Emergency managers and broadcasters evaluated using the PHI to make decisions about realistic scenarios such as closing schools, cancelling events, etc.. During the end of day debrief, these users discussed potential pros and cons of the PHI paradigm for tropical cyclone situations along with the researchers and NWS forecasters.
Not only do NWS forecasters and partners from around the United States participate in HWT experiments each spring, but meteorologists from around the globe also travel to Norman to be a part of efforts such as FACETs. These meteorologists are able to learn about the research going on at NSSL and OU and take that back to their own meteorological services, and also contribute their perspective and expertise based on the natural hazard services and warning systems in their own countries.
During the week of May 13th, two meteorologists from Environment and Climate Change Canada observed and participated in the PHI-Hazards Services Experiment. These meteorologists work as forecasters at the Meteorological Services Canada Prairie/Arctic Storm Prediction Centre in Winnipeg. Along with observing the PHI-HS experiment, they also participated in the Storm Prediction Center’s Spring Forecasting Experiment, which includes among its research goals this year projects to examine methodologies to produce higher temporal resolution probabilistic outlooks for severe storms. The week of May 20th saw Mark Bevan of the UK Met Office participate in the PHI Prototype Experiment.

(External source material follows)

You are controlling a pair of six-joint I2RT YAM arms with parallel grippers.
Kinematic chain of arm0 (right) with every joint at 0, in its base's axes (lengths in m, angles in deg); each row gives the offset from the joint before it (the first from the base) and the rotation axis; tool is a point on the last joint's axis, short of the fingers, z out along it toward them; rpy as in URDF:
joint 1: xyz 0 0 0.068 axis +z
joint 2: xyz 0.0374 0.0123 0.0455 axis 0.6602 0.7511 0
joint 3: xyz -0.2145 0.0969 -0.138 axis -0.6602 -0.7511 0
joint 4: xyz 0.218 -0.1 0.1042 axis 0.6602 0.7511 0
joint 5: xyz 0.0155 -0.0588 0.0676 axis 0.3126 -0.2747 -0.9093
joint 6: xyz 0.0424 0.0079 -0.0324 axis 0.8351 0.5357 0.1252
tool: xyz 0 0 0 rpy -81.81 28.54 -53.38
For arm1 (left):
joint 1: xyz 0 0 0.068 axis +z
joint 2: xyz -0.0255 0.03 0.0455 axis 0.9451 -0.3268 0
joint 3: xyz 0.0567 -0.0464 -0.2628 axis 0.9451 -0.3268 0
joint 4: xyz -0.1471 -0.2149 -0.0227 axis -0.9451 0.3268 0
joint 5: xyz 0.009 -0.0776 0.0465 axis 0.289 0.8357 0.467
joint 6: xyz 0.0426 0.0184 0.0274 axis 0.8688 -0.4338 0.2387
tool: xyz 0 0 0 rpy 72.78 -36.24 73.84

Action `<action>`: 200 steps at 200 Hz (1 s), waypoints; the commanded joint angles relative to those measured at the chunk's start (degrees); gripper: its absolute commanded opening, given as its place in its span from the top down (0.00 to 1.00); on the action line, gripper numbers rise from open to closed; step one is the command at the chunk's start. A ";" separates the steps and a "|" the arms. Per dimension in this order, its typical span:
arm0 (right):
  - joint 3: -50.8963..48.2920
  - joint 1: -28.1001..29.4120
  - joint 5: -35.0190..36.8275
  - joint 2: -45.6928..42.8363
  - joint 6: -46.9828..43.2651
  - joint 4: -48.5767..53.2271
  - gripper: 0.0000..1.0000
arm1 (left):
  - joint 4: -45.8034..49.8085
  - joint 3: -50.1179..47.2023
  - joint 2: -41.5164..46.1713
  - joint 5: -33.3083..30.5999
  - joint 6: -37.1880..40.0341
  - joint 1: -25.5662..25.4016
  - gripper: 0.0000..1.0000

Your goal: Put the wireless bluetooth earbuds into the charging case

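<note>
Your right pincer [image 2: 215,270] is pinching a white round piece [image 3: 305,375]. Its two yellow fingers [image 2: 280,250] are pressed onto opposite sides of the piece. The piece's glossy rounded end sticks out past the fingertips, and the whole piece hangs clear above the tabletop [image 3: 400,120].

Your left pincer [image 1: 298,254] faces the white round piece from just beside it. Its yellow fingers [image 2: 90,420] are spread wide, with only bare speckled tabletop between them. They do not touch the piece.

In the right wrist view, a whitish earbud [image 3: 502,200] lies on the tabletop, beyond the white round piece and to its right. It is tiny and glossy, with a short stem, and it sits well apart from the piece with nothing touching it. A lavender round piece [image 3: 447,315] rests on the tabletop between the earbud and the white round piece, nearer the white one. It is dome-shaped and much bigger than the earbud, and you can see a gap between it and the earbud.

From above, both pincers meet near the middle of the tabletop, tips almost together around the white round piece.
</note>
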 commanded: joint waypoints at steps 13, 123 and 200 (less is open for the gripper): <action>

Mark works as a Met Office Civil Contingencies Advisor, working to provide weather services and decision support to government officials in southwest England. Mark provided the experiment team with valuable perspective on the warning and hazardous weather support system in the UK, and also gained knowledge about FACETs which hopes to prove useful in developing and improving warning systems for short term weather hazards in the UK.